▶ [TASK REQUIREMENTS]: Between the line containing "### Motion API" and the line containing "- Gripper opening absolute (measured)" lies a run of lines; give that run again exactly, with both of those lines, and nothing else from the entries below.

═══ RAW DATA ═══

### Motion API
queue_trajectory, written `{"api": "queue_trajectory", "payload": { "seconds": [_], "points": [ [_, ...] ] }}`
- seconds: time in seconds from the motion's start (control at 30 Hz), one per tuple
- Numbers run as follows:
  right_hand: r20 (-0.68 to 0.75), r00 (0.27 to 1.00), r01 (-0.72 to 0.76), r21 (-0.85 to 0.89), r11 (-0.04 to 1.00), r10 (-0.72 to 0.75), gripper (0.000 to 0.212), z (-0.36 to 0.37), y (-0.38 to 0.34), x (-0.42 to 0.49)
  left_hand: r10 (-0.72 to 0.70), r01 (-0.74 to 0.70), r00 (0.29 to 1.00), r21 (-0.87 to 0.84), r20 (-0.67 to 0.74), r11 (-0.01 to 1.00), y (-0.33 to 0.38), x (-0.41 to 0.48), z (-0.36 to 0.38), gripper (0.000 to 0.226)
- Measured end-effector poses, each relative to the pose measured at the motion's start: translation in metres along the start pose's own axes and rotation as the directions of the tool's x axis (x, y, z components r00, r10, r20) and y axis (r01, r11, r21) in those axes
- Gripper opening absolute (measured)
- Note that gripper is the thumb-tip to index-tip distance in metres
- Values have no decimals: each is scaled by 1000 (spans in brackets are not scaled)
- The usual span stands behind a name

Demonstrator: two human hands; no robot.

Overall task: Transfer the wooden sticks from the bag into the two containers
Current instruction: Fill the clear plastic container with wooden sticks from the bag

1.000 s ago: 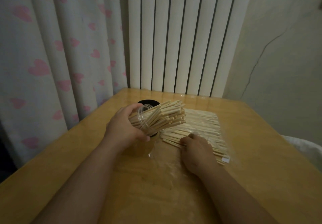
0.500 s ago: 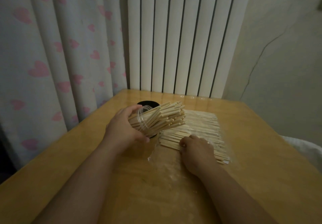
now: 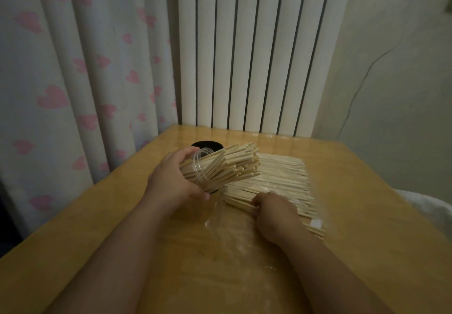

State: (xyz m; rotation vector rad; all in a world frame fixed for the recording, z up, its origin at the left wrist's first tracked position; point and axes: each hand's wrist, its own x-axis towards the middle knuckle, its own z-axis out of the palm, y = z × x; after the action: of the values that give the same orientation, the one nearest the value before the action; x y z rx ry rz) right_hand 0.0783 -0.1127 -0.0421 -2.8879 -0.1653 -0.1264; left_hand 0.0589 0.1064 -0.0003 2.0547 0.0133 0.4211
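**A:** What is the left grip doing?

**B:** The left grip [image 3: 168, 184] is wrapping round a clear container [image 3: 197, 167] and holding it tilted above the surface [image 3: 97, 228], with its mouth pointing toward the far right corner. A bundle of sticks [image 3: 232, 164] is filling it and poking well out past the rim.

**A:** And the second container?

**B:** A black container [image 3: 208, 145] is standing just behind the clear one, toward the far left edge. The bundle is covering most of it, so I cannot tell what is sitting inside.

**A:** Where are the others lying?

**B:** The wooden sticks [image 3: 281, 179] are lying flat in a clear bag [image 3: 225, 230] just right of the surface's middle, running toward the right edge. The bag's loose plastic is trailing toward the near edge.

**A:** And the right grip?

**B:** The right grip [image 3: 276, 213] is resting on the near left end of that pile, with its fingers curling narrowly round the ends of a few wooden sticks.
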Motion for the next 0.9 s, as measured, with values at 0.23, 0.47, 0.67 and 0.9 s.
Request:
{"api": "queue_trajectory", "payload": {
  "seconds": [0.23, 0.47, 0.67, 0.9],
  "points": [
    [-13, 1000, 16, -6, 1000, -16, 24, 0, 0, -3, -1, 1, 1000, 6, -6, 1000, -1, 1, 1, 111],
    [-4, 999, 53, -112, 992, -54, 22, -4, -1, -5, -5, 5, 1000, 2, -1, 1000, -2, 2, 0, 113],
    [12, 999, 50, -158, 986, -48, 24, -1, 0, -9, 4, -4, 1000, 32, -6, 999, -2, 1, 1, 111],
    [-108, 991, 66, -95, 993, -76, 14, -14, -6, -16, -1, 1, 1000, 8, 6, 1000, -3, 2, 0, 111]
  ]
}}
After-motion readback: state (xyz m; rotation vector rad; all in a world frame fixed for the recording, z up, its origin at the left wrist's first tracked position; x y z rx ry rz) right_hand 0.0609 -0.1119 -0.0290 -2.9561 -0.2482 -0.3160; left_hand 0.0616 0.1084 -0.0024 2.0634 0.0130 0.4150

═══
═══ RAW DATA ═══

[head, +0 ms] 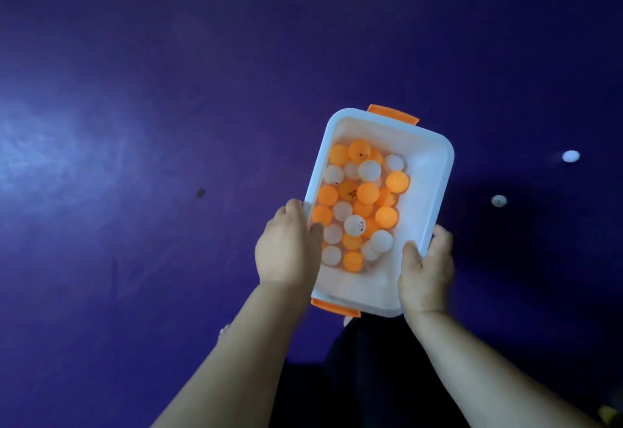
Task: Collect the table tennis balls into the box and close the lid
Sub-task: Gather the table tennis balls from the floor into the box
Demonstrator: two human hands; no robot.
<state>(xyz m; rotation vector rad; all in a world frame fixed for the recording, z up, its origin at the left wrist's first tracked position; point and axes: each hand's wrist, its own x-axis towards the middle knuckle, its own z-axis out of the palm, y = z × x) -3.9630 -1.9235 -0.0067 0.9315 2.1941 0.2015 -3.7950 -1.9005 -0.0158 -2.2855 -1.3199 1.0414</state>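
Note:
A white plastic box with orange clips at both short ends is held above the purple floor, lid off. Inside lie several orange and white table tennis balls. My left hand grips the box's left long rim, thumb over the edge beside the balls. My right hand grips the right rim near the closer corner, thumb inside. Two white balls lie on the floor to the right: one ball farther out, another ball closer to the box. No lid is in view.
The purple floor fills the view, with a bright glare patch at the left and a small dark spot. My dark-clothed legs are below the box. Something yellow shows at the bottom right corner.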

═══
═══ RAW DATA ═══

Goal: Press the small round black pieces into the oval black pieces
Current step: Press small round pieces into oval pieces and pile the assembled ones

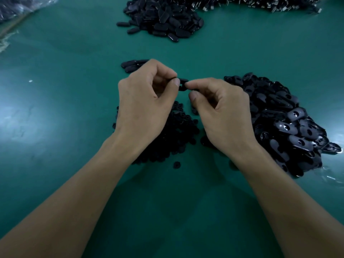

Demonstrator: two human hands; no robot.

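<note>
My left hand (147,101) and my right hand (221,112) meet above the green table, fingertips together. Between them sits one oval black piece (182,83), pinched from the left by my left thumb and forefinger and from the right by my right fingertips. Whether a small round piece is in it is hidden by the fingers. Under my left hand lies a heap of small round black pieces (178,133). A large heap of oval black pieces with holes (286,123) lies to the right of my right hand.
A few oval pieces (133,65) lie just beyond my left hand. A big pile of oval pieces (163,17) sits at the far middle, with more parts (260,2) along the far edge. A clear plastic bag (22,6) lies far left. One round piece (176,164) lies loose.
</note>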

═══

▶ [RESPONSE BELOW]:
### Motion API
queue_trajectory, written `{"api": "queue_trajectory", "payload": { "seconds": [_], "points": [ [_, ...] ] }}`
- seconds: time in seconds from the motion's start (control at 30 Hz), one per tuple
- Numbers run as follows:
  right_hand: r20 (-0.68 to 0.75), r00 (0.27 to 1.00), r01 (-0.72 to 0.76), r21 (-0.85 to 0.89), r11 (-0.04 to 1.00), r10 (-0.72 to 0.75), gripper (0.000 to 0.212), z (-0.36 to 0.37), y (-0.38 to 0.34), x (-0.42 to 0.49)
  left_hand: r10 (-0.72 to 0.70), r01 (-0.74 to 0.70), r00 (0.29 to 1.00), r21 (-0.87 to 0.84), r20 (-0.67 to 0.74), r11 (-0.01 to 1.00), y (-0.33 to 0.38), x (-0.41 to 0.48), z (-0.36 to 0.38), gripper (0.000 to 0.226)
- Measured end-effector poses, each relative to the pose measured at the motion's start: translation in metres along the start pose's own axes and rotation as the directions of the tool's x axis (x, y, z components r00, r10, r20) and y axis (r01, r11, r21) in those axes
- Gripper opening absolute (measured)

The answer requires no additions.